Greenpeace UK is looking to reclaim its 'Rang-tan' character – following Iceland's Christmas controversy – with a series of children's books.
The charity said the picture book adaption will bring the campaign around palm oil back to its original intention: to help educate the next generation of environmental advocates.
The animated ape caused a stir at the end of 2018 after Greenpeace inked a deal with Iceland which gave the supermarket permission to repurpose the short-film for its festive campaign.
The spot, originally created by Mother London, highlighted the destruction of the rainforest by palm oil growers and was told through the eyes of a critically endangered orangutan whose home is destroyed.
The messaging was in line with Iceland's commitment to remove palm oil from its own-label food by the end of 2018.
Rang-tan's rise to fame
The ad quickly went viral online after it was revealed TV ad vetting body Clearcast was not allowing it to air for being "directed towards a political end". It even spawned a petition backed by consumers and celebrities, who called for a U-turn on its perceived 'ban' from broadcast.
However, a series of further controversies clouded the ad's original intention.
Clearcast's managing director decried the "media storm" around the ad and lamented on the abuse staff had received.
Then it also later revealed that – forgoing its commitment to completely eradicate palm oil from its own brand products before the year was out – Iceland had instead dropped its name from 17 palm products to meet the self-imposed deadline. The advertiser blamed technical issues, saying it did not want to "mislead consumers".
Ultimately, the retailer's Christmas sales slumped despite the publicity and it now Greenpeace wants to refocus the 'Rang-tan' campaign on environmental education.
Hachette Children’s Group is set to publish the illustrated adaption of the original creative in August 2019. It will feature original artwork from Frann Preston-Gannon and a foreword from actor Emma Thompson, who also narrated the ad.
'When a little girl discovers a mischievous orangutan on the loose in her bedroom, she can't understand why it keeps shouting OOO! at her shampoo and her chocolate,' reads the book's blurb.
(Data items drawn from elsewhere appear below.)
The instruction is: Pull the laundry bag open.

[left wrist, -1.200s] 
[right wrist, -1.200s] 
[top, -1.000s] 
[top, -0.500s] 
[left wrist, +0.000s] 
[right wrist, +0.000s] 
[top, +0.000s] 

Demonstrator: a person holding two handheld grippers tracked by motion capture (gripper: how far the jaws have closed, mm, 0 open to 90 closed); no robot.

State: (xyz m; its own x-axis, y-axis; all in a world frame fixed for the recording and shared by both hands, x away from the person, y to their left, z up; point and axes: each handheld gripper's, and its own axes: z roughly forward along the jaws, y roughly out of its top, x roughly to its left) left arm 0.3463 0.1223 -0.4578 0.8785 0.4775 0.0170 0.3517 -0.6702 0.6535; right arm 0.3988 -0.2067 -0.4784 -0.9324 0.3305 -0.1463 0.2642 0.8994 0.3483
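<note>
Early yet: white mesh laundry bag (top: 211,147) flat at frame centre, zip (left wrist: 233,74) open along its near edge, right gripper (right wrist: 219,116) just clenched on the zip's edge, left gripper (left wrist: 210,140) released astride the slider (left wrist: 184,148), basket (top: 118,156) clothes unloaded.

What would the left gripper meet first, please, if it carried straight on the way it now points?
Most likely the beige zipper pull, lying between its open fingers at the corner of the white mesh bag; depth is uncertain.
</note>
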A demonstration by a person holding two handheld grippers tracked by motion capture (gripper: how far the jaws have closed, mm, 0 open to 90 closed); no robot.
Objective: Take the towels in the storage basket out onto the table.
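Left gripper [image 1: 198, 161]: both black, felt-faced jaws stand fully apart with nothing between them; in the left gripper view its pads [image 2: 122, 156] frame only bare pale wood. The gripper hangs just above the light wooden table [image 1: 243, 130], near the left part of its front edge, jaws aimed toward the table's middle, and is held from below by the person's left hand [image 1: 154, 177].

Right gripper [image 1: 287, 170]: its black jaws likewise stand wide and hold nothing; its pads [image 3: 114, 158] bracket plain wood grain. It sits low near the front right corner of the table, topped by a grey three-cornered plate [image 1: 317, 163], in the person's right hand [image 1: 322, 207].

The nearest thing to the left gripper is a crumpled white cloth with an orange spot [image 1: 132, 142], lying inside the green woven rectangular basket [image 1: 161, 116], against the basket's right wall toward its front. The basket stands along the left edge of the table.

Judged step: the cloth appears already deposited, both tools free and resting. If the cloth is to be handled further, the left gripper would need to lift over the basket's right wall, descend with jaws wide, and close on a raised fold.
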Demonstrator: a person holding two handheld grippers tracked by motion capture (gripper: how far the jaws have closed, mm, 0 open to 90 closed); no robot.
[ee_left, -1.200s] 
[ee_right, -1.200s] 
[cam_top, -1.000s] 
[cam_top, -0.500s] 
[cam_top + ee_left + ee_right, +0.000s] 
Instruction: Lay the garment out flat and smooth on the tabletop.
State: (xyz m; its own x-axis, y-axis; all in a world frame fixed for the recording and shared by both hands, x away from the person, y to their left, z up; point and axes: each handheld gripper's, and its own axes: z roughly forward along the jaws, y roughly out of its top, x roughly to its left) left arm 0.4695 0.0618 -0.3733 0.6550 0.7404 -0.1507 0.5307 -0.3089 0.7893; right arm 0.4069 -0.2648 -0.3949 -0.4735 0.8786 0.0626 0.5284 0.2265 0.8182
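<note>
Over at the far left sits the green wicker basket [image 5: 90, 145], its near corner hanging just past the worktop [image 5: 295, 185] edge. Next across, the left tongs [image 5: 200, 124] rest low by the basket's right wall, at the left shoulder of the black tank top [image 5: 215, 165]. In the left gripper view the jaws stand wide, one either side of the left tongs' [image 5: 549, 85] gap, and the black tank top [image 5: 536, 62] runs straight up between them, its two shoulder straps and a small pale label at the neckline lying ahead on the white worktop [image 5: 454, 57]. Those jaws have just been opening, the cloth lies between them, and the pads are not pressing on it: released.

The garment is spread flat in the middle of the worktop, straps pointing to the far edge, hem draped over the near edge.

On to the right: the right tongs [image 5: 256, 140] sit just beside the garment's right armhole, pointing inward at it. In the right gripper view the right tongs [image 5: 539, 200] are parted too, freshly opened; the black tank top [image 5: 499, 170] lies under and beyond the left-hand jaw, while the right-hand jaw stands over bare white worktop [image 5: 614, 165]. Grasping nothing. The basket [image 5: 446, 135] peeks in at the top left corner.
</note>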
'But when Rang-tan explains that there are humans running wild in her rainforest, burning down trees so they can grow palm oil to put in products, the little girl knows what she has to do: help save the orangutans.'
Extra pages at the back of the print edition will include information about orangutans and palm oil, plus ideas about how young readers can make a difference.
John Sauven, executive director at Greenpeace UK said: "Rang-tan has already made a huge difference to how much people know about the impact palm oil is having on rainforests, wildlife and the climate.
"We’ve had requests from schools far and wide for resources to help teach children about deforestation as a result of Rang-tan. With this beautiful book we hope to inspire thousands more children and their parents to learn about and care for the world’s forests, and enable them to take action. Our children’s voices are especially important and we want to help ensure they are heard loud and clear."
Hermeti Balarin, executive creative director at Mother London (which helped broker the book deal) said Rang-tan was always about "broadening Greenpeace’s appeal to reach new audiences."
She said over a thousand schools got in touch to offer help and support for the cause when the film went viral.
"This book is for them and for all young readers, so they may continue to spread this message far and wide. Their deafening noise and tireless dedication will make big companies stick to their promises and prevent palm oil from devastating rainforests for good," she added.